Effect of Kasai Procedure on Hepatic Outcome in Alagille Syndrome

Hospital of the University of Pennsylvania, Philadelphia, PA, USA.
Journal of pediatric gastroenterology and nutrition (Impact Factor: 2.63). 09/2010; 51(3):319-21. DOI: 10.1097/MPG.0b013e3181df5fd8
Source: PubMed


Alagille syndrome (AGS) frequently presents with neonatal jaundice and can mimic other causes of high gamma-glutamyl transpeptidase (GGT) cholestasis, most notably biliary atresia. As a result infants with AGS may undergo intraoperative cholangiogram and even Kasai procedure. The aim of the study was to assess the hepatic outcomes of children with AGS who underwent the Kasai procedure.

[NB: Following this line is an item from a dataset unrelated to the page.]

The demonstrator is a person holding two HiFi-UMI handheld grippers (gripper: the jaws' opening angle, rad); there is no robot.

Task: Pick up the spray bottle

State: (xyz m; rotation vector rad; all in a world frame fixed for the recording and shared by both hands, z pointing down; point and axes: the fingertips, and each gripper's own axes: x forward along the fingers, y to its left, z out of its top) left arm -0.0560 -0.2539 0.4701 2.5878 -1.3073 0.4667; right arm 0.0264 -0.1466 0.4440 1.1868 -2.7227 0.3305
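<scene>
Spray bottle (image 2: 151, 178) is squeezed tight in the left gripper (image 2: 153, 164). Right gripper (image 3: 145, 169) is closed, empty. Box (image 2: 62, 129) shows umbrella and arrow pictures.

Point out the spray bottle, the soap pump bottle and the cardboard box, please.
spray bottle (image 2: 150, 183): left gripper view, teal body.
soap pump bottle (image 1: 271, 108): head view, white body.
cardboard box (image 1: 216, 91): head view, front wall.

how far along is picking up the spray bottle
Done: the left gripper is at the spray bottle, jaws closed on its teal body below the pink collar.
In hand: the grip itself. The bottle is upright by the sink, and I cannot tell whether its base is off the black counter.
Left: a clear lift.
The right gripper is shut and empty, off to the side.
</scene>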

A retrospective review of the AGS clinical database at the Children's Hospital of Philadelphia was performed to identify clinically defined patients with AGS who underwent a Kasai. A cohort of Alagille control subjects was selected with equivalent symptoms of neonatal jaundice and matched for age and presence of cardiac anomaly. JAGGED1-mutation analysis was performed on available samples. Clinical courses were reviewed. Fisher exact and t tests were used for analysis.
Of the 430 patients with AGS, 19 underwent a Kasai procedure (K). The control cohort (C) consisted of 36 patients. Total bilirubin measured between 6 and 10 weeks of age in each cohort was equivalent (K: 9.6 mg/dL, C: 8.7 mg/dL); GGT levels were higher in the control group (K:493.4 U/L, C:574.4 U/L). Of note, the Kasai cohort had a significantly larger number of liver transplants (K: 9 [47.3%], C: 5 [13.9%], P = 0.01) and sustained higher mortality (K: 6 [31.6%], C: 1 [2.8%], P = 0.005). There was no genotype-phenotype correlation between the mutations identified and patients who underwent Kasai.
These data suggest that the Kasai procedure, although appropriate for children with biliary atresia, does not benefit children with AGS and actually appears to worsen outcome. The current data suggest that the Kasai is not a marker for underlying severe liver disease, but the procedure itself may have a detrimental effect on outcome. An appropriate medical evaluation and particular consideration of AGS is essential before surgical referral in infants with high GGT cholestasis.